Sort through the material below and copy each line with "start".

------------------------------

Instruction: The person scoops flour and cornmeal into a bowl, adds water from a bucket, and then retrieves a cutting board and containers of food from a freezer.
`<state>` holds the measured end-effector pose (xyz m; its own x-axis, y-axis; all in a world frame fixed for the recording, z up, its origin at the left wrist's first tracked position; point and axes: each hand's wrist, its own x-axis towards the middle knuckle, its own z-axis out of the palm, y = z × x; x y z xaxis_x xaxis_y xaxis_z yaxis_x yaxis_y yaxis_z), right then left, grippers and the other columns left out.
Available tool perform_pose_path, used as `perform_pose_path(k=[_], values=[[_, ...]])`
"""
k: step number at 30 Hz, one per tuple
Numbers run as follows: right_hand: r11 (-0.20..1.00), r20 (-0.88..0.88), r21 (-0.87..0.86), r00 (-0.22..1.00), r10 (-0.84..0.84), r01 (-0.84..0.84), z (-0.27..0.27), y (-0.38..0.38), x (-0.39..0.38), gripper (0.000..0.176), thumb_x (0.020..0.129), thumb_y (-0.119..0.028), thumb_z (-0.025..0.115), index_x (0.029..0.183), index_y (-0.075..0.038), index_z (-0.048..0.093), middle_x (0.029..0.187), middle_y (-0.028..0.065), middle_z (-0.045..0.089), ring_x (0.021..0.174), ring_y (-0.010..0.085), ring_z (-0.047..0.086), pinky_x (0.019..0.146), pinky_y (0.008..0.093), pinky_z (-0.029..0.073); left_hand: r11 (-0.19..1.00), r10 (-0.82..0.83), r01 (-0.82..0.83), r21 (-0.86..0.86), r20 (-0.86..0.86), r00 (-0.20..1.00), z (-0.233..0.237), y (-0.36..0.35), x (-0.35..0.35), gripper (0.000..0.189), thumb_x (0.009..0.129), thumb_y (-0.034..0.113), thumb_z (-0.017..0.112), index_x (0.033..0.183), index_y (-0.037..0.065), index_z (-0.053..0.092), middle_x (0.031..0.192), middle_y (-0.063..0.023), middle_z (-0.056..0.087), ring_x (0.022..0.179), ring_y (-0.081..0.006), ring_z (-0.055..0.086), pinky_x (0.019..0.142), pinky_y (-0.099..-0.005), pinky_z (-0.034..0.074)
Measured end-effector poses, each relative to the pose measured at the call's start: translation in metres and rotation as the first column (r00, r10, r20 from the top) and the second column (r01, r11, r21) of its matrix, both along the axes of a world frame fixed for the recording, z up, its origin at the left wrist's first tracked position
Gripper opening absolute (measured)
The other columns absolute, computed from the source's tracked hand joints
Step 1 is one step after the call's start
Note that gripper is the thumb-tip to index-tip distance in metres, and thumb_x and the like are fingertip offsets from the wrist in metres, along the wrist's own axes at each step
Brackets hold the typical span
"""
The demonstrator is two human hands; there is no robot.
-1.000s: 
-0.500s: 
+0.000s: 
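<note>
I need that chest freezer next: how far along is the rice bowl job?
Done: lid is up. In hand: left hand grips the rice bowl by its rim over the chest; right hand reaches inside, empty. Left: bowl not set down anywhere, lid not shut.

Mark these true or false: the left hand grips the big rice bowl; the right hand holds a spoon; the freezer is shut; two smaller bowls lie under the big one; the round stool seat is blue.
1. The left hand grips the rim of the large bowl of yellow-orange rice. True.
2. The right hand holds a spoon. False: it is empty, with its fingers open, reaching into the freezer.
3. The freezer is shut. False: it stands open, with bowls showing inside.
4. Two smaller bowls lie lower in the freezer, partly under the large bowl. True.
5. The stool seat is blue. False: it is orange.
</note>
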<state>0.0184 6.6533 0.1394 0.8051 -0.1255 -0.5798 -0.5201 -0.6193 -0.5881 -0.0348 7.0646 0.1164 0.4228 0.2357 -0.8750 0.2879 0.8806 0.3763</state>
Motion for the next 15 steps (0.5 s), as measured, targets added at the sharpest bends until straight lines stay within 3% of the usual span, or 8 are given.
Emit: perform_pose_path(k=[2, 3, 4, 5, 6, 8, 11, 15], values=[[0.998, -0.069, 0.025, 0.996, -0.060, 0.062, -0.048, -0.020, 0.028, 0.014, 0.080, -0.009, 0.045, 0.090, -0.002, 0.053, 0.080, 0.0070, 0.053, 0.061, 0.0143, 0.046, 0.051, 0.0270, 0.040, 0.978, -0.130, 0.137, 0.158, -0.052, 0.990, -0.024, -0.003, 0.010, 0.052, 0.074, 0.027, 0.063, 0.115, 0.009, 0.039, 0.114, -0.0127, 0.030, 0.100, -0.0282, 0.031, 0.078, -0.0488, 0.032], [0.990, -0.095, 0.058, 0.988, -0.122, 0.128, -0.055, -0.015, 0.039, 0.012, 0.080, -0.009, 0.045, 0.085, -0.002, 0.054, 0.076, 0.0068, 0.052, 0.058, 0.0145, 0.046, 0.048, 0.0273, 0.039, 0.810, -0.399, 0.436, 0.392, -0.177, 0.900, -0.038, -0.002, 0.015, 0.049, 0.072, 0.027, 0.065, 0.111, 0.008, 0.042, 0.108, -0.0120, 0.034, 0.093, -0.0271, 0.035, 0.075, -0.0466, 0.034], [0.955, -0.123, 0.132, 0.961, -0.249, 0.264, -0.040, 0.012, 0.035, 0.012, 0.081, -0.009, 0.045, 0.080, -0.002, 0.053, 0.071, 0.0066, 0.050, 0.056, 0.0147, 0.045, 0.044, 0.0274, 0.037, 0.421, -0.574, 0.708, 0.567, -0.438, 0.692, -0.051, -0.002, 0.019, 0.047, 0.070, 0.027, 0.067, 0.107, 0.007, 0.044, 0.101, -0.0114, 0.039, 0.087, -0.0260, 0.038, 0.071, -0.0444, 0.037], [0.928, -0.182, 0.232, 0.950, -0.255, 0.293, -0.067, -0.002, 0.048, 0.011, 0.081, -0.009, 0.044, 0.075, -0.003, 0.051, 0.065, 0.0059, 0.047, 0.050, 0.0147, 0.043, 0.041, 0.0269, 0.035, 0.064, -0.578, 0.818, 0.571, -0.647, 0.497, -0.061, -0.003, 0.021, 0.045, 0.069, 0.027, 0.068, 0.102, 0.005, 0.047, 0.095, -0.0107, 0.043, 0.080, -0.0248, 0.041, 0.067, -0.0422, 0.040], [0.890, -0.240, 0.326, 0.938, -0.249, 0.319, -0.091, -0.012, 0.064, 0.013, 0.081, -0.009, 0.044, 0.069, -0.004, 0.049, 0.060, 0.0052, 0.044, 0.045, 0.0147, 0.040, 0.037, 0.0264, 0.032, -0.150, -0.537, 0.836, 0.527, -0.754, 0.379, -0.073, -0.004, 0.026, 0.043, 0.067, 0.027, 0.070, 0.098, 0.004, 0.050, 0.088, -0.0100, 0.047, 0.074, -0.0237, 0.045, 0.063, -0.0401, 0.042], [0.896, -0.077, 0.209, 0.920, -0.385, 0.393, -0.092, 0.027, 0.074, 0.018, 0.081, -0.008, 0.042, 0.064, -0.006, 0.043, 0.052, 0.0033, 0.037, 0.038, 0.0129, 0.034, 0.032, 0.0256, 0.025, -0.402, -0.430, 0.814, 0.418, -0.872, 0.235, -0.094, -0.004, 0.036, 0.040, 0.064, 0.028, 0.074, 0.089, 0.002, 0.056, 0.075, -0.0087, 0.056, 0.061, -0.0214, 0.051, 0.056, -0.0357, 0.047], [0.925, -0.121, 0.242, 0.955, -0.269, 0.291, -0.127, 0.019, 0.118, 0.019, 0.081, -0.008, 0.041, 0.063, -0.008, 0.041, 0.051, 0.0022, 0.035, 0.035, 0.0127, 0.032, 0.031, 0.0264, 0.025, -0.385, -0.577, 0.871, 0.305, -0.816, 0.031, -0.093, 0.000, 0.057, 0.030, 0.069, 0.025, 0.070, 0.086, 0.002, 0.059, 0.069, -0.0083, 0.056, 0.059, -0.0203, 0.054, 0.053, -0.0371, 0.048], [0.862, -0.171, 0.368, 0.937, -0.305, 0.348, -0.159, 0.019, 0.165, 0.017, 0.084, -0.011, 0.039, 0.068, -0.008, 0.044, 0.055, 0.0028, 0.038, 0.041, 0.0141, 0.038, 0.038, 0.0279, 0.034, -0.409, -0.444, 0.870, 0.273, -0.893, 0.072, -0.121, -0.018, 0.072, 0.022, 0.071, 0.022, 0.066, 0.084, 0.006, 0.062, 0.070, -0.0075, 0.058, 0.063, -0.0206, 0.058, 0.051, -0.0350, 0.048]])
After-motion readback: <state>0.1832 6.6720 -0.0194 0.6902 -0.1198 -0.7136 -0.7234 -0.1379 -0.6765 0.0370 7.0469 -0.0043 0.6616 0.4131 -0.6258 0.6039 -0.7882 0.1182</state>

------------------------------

COMPLETED TASK
Measured end-effector poses, each relative to the pose measured at the call's start: translation in metres and rotation as the first column (r00, r10, r20 from the top) and the second column (r01, r11, r21) of its matrix, both along the axes of a world frame fixed for the recording, z up, its origin at the left wrist's first tracked position
Step 1 is one step after the call's start

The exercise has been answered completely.